Joining Silk Cut Jaguar in 1989
In the meantime, Ferte returned to Circuit de la Sarthe in 1988, driving a Cougar C20B-Porsche for Primagaz Competition and sharing a car with Pierre-Henri Raphanel. Due to fire on a car, they retired after 120 laps.
In June 1989, he joined Silk Cut Jaguar for the first time at Le Mans race, sharing the #4 Jaguar XJR-9 LM with his brother Alain and Eliseo Salazar. They finished the race in 8th place. A year later, at 1990 Le Mans race, he was a partner to Eliseo Salazar and Davy Jones in the #4 Jaguar XJR-12 LM. They retired after 282 laps.
Second place in the 1990 French Supertouring Championship
In 1990, Michel Ferte participated in the French Supertouring Championship, driving a BMW M3. He finished second in the final standings, behind Jean-Pierre Malcher, who was also driving a BMW M3.
In 1990, Ferte also made two starts with Ferrari France in the IMSA GTO Championship, driving a Ferrari F40 LM at Road America and Watkins Glen. He retired in both races. His partner in the second race was Hurley Haywood.
1991 Le Mans podium in a Jaguar XJR-12
In 1991, Michel Ferte reached a peak of his sports car racing career, finishing on a podium at Le Mans race. He was a member of the Silk Cut Jaguar team for the third year in a row.

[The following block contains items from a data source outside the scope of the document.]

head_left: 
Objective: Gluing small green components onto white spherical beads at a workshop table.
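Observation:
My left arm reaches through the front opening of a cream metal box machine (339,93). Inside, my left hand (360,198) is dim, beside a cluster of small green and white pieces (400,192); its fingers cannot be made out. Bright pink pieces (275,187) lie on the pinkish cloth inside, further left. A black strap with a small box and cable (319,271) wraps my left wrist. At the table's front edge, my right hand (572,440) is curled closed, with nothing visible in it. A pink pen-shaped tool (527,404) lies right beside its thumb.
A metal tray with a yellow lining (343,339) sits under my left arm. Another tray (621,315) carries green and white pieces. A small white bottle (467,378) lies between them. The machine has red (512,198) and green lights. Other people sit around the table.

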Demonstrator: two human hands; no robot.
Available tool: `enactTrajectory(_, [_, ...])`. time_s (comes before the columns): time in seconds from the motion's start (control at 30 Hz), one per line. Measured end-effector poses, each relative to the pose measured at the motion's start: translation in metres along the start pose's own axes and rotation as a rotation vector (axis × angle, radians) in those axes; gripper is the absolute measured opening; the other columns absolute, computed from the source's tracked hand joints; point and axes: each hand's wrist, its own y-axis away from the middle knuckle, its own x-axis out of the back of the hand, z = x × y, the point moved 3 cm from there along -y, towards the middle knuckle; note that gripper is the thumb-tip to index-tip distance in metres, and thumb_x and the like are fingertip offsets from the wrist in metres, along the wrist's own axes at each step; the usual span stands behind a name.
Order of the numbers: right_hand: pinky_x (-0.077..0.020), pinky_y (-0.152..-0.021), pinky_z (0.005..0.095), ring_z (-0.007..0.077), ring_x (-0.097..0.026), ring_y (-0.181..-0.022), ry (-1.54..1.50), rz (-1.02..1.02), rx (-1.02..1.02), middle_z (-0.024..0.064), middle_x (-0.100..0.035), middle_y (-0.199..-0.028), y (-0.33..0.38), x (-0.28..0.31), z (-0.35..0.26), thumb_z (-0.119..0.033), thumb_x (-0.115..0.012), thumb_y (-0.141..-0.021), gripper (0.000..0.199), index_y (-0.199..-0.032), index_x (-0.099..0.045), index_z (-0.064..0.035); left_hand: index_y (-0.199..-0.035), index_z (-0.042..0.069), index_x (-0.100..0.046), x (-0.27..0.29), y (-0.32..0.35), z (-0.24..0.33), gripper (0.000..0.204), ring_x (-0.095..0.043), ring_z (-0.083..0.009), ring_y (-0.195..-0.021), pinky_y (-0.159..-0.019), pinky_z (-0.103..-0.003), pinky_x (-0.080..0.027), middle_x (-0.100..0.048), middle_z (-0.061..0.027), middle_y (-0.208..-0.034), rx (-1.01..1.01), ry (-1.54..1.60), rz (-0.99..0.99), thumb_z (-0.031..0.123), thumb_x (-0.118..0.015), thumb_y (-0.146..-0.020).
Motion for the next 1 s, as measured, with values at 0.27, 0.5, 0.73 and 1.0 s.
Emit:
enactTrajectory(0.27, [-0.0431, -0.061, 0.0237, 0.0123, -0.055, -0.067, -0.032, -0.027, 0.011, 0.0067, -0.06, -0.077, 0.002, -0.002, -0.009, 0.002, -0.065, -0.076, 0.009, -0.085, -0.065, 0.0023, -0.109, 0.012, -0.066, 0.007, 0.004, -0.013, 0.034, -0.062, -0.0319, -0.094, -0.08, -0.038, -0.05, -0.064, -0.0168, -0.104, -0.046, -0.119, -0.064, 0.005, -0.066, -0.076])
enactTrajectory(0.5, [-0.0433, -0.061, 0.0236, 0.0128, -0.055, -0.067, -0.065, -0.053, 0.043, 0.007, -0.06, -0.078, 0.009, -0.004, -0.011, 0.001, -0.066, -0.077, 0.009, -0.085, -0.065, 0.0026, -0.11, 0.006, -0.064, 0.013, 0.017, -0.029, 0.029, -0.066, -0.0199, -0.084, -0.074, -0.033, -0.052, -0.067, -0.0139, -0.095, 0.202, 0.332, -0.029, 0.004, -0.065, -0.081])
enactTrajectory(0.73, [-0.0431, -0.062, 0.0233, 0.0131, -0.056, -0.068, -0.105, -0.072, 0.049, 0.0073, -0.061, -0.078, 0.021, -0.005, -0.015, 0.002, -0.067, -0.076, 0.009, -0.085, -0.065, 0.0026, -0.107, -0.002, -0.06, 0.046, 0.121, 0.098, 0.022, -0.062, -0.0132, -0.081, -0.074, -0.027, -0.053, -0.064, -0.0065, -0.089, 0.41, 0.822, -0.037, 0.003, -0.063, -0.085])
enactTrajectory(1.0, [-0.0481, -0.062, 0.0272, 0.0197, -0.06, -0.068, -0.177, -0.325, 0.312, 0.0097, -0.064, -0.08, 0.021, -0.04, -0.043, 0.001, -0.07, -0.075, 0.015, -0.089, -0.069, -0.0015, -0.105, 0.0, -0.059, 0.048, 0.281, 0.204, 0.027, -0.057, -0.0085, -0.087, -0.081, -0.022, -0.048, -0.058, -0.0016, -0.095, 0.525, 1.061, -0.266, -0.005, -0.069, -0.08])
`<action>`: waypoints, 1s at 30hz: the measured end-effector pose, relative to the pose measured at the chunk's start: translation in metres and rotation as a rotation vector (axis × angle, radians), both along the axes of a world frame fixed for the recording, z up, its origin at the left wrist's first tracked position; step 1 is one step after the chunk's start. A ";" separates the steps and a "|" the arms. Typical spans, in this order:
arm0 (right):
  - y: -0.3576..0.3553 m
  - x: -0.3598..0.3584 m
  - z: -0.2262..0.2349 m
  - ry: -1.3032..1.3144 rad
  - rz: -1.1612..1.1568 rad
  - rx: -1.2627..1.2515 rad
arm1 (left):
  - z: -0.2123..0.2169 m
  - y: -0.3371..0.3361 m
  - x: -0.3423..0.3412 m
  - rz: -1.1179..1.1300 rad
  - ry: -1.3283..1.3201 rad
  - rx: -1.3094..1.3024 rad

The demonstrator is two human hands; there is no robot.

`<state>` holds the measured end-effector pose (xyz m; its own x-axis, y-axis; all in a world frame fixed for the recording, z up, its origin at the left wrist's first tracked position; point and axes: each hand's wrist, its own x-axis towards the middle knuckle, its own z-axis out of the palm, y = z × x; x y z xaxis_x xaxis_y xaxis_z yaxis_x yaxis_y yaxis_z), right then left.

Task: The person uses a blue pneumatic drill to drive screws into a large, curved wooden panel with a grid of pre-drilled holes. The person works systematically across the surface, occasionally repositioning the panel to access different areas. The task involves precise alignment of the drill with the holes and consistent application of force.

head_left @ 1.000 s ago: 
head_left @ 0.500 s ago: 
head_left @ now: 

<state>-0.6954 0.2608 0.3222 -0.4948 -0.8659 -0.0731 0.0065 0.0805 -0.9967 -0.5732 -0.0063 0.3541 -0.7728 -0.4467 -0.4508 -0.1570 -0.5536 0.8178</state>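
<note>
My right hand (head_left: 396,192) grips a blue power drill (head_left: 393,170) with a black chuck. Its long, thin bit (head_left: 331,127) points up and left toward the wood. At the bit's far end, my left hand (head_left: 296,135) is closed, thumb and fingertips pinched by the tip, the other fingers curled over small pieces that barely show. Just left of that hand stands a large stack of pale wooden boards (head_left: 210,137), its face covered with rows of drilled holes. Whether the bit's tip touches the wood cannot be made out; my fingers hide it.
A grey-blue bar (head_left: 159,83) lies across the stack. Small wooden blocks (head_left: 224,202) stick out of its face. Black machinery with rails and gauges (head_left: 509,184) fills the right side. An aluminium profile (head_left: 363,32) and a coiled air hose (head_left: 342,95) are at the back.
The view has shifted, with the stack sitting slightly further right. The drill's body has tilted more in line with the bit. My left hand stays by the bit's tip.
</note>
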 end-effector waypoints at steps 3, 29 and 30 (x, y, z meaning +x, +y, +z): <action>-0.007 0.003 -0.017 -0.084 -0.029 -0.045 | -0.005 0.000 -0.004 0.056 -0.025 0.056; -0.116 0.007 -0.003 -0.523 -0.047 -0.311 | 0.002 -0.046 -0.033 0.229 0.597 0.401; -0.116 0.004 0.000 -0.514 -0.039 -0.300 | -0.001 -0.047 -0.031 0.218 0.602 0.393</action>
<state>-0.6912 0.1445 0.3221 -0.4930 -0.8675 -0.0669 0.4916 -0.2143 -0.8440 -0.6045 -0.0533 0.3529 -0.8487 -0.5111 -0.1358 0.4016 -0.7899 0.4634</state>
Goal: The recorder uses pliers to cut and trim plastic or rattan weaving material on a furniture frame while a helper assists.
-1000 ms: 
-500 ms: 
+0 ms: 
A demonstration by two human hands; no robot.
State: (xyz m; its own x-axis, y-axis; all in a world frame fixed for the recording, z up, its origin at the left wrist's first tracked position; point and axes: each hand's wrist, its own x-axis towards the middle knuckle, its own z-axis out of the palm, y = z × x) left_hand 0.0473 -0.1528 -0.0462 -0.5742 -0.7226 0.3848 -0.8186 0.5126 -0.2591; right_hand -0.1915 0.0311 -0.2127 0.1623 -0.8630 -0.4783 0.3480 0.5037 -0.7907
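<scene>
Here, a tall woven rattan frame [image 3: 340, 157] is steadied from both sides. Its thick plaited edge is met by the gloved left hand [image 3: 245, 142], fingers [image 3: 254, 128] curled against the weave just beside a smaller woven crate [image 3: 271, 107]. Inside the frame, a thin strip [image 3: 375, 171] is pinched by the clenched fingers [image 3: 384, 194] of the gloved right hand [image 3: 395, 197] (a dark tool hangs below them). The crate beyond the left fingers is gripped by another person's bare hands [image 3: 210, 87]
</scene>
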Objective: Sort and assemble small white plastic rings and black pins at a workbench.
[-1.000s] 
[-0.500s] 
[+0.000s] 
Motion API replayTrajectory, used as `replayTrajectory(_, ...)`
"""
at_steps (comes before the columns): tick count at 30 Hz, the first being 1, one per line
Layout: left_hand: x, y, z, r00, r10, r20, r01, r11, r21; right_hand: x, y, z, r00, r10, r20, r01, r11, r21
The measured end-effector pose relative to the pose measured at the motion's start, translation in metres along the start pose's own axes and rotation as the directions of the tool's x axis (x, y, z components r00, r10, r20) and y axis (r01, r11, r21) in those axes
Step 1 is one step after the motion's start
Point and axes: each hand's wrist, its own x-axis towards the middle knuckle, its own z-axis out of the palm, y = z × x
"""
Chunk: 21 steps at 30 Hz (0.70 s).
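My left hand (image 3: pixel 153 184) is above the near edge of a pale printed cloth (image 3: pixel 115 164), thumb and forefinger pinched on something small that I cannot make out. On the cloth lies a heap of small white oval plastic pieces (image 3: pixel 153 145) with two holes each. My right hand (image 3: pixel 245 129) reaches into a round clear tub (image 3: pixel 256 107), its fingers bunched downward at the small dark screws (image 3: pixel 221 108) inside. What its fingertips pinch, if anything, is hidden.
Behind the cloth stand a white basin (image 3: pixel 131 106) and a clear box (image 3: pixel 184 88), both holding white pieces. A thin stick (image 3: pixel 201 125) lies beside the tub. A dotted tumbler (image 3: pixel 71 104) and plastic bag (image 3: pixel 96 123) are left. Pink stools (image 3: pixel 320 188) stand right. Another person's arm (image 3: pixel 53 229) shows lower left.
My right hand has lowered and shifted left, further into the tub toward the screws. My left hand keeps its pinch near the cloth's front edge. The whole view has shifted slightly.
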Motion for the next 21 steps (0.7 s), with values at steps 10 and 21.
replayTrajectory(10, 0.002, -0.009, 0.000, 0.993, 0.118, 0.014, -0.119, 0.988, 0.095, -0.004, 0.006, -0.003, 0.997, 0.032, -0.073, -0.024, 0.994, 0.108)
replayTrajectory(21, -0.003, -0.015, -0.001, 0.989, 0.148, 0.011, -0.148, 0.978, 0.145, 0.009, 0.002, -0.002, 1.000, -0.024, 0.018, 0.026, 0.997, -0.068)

Two more touring car seasons with BMW
Ferte's main competition in the early 1990s was the French Supertouring Championship. After finishing as a vice-champion in 1990, he spent two more seasons driving a BMW M3 in the championship. In 1991, he finished fifth in the points. Next year, he wasn't among front-runners, dropping to 14th place in the final standings.
Seven more Le Mans attempts, five DNFs
Ferte paused from Le Mans 24h for two years and then returned in 1994, driving a Venturi 600LM for Jacadi Racing. He didn't finish the race. From 1995 to 1998, he recorded four Le Mans participations with Pilot Racing, driving a Ferrari F40 LM two times and Ferrari 333 SP two times. He finished the race just once, in the 12th place in 1995.
In 1999, Ferte joined Henri Pescarolo and Patrice Gay in the #14 Courage C50-Porsche, finishing ninth overall in his penultimate race at Circuit de la Sarthe. The last attempt followed in 2003 when he was driving a Ferrari 550 Maranello GTS for XL Racing, not finishing the race.
Retiring from racing at the end of 2003
During the 1990s, Ferte occasionally competed in some sports car racing championships. In 1994, he was driving Jacadi Racing's venturi 600LM in the International GT Endurance Series, even winning the Spa 4 Hours. He also won the Autumn Gold Cup Meeting at Silverstone in a Venturi LM600.
In 1995, Ferte participated in the BPR Global GT Championship with Pilot Aldix Racing's Ferrari F40 LM, winning the 4-hour race at Anderstorp. His partner was Olivier Thevenin. Ferte spent one more season with the team in the 1996 Global GT Championship. It was his last full season in some championship.
Since then, he returned to Le Mans few more times and participated in one round of the French GT Championship in 2003, what was his last active year in racing.